Fate of the Core of Common CDEGs in Human Pathologies
Having established the core of 221 CDEGs during mouse embryonic development, we examined human diseases exhibiting alterations in the CDX2 transcript levels for the proportion of the 162 human orthologues deregulated in these pathologies (Fig. 1g, Additional files 2.2). Firstly, given that the CDX2 expression is physiologically limited to the intestine at the adult stage and that it is decreased in a subset of colon adenocarcinoma, we compared the transcriptomes in the deciles of tumors exhibiting the lowest vs highest CDX2 levels (n=44 each) within the TCGA collection of 436 colon adenocarcinoma (COAD).
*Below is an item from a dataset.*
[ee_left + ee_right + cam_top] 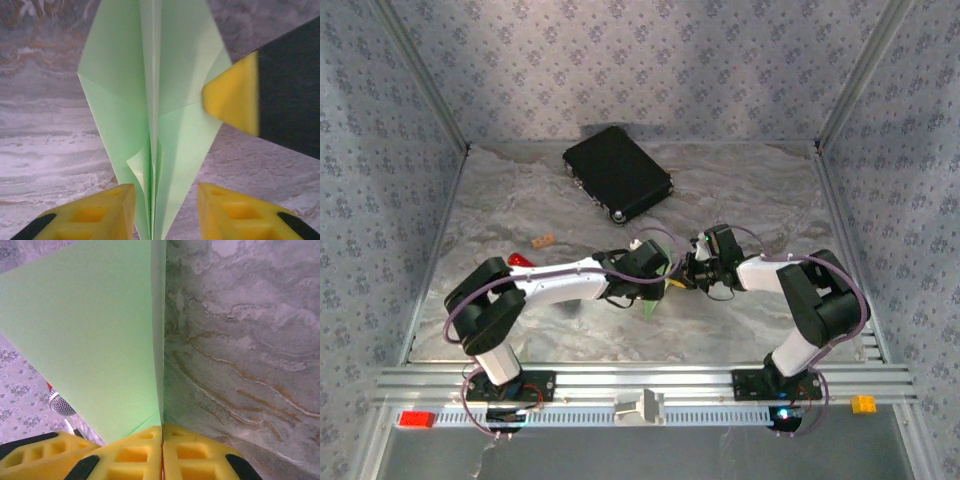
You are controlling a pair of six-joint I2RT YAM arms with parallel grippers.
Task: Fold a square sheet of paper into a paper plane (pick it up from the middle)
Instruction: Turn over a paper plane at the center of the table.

This revealed a significant number of 46 deregulated genes (p=0.044) (Fig. 1h, Additional file 2.3). Conversely, we considered pathological situations exhibiting an abnormal ectopic expression of CDX2 outside the gut, namely in the upper digestive tract, i.e. the esophagus [15] and stomach (TCGA), and in acute myeloid leukemia (TCGA). Retrieving the list of differentially expressed genes between healthy CDX2-free esophageal mucosa and CDX2-expressing non-dysplastic Barrett metaplasia (ESOBM-nd, n=14), low-grade dysplastic Barrett metaplasia (ESOBM-lgd, n=8) and adenocarcinoma (ESOAD, n=12) revealed respectively 123 (p=0.16 x 10-73), 118 (p=0.21 x 10-64) and 116 (p=0.96 x 10-44) orthologues of the CDEGs core (Fig. 1g,h, Additional files 2.4-6). In the stomach, the list of differentially expressed genes in the quartiles of adenocarcinoma presenting the highest vs lowest levels of CDX2 (n=35 each) within the series of 272 STOAD samples comprised 44 CDEGs of the core (p=0.0028) (Fig. 1g,h, Additional file 2.7). Similarly, 35 core DEGs (p=0.14 x 10-4) were recovered among the genes differentially expressed between the quartiles with the highest vs lowest levels of CDX2 (n=38 each) in the series of 151 AML (Fig 1g,h, Additional file 2.8). Altogether, these data indicate that a significant proportion of genes of the core defined on the basis of mouse developmental models are differentially expressed in human diseases along with CDX2 changes. This proportion was higher when comparing lesions with normal tissues (here, the various types of esophageal lesions) than when comparing tumor samples among them in each pathology (here, colon cancers, stomach cancers and leukemia) because of the variable nature of the specimen in the latter cases.